Ruth agreed. “Let’s wait a while. We may hear or see something more.”
“Won’t see much, I guess,” replied her companion.
“Never mind. Let the boat drift. We’re all right out here in the current, are we not?”
“Guess so. It beats my time,” said her friend. “They say there is a lot of smuggling done along the border.”
“Do you say so?” gasped Ruth, clasping her hands and almost as excited as Helen might have been. “Smugglers! Think of it!”
“And bad eggs they are.”
“Of course there is no danger?”
“Danger of what?” he asked.
“Wouldn’t the smugglers hurt us if we caught them?”
“Don’t know. I’ve got a loaded pistol in the cabin. Guess I’ll get it out,” said Chess.
“I guess you won’t!” Ruth exclaimed. “We’ll go right away from here before we get into a fight!”
“Humph!” grunted Chess. “You don’t suppose they would welcome any spies if they are smugglers, do you?” he asked.
“But what do they smuggle? Diamonds? Precious stones?”
“Don’t know. Maybe. There is a heavy internal revenue tax on diamonds,” Chess said.
“Goodness! wouldn’t Helen like to be here.”
“She’d want to go ashore and take a hand in it,” grinned Copley. “I know her.”
“Yes, Helen is brave,” admitted Ruth.
“Humph! She’s foolish, you mean,” he declared. “Whatever and whoever those fellows are, they would not welcome visitors I fancy.”
Their launch had been drifting by the island, the upper ridge and trees of which they could see quite plainly. Suddenly a breath of wind—the forecast of the breeze that often rises toward daybreak—swooped down upon the river. It split the mist and revealed quite clearly the upper end of the island where Ruth had interviewed the queer old man, and which Copley’s launch had now drifted past.
A light showed suddenly, and for a few moments, close to the water’s edge. It revealed enough for the two in the drifting launch to see several figures outlined in the misty illumination of the light.
There was the bow of the mysterious boat close against the landing place. At least three men were in the boat and on the shore. Ruth could not be sure that either of them was the old man she had spoken with.
But she and Chess Copley saw that they were unloading something from the boat—square, seemingly heavy boxes, yet not so heavy that they could not be passed from hand to hand. One was about all the weight a man might easily lift.
“What do you suppose those boxes are?” whispered Ruth, as the Copley launch drifted into the mist again and the end of the island and the other boat were blotted out of sight.
“Give it up.

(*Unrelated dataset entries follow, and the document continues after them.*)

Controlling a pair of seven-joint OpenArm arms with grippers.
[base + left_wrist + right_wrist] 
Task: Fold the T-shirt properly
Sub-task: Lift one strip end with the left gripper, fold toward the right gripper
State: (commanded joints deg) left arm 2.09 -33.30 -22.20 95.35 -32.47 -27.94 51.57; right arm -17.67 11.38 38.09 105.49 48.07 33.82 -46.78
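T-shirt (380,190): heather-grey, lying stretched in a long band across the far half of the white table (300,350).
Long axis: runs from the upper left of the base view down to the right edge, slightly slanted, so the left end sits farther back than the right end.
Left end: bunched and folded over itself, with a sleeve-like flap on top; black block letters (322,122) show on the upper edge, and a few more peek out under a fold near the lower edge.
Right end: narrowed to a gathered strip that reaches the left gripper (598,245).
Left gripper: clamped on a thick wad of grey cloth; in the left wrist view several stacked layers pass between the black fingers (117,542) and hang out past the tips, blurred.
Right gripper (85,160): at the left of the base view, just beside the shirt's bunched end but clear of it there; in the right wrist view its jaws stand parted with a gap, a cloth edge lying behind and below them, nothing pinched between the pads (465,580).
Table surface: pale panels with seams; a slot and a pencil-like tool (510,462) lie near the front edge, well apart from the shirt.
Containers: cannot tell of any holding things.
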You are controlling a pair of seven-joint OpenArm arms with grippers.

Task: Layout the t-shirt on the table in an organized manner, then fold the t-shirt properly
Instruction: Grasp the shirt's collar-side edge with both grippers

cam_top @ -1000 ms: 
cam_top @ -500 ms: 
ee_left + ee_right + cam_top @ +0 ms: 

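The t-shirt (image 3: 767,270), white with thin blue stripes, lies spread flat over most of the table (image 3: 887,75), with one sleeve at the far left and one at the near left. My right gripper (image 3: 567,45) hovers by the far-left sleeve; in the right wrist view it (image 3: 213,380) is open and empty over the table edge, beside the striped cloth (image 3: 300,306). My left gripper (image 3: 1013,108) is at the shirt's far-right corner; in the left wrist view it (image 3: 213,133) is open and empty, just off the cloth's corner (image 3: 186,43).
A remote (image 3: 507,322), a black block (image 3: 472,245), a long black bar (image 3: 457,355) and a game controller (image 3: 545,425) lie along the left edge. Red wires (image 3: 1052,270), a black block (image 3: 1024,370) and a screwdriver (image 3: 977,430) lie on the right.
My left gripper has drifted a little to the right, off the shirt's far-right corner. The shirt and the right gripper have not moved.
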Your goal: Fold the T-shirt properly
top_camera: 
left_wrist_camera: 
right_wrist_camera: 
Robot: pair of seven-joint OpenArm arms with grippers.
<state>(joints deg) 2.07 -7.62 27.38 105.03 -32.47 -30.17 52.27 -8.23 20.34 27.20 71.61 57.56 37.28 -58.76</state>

Provisions—supplies. Maybe they are going to camp there. Lots of people camp out on these smaller islands.”
“The King of the Pipes will have something to say about that,” laughed Ruth. “One thing sure about it,” she added the next moment, as Chess started his engine again. “Those boxes don’t contain diamonds.”
“I should say not!”
“So if we saw smugglers they are smuggling something besides precious stones,” said the girl gaily. “Won’t Helen be interested when I tell her!”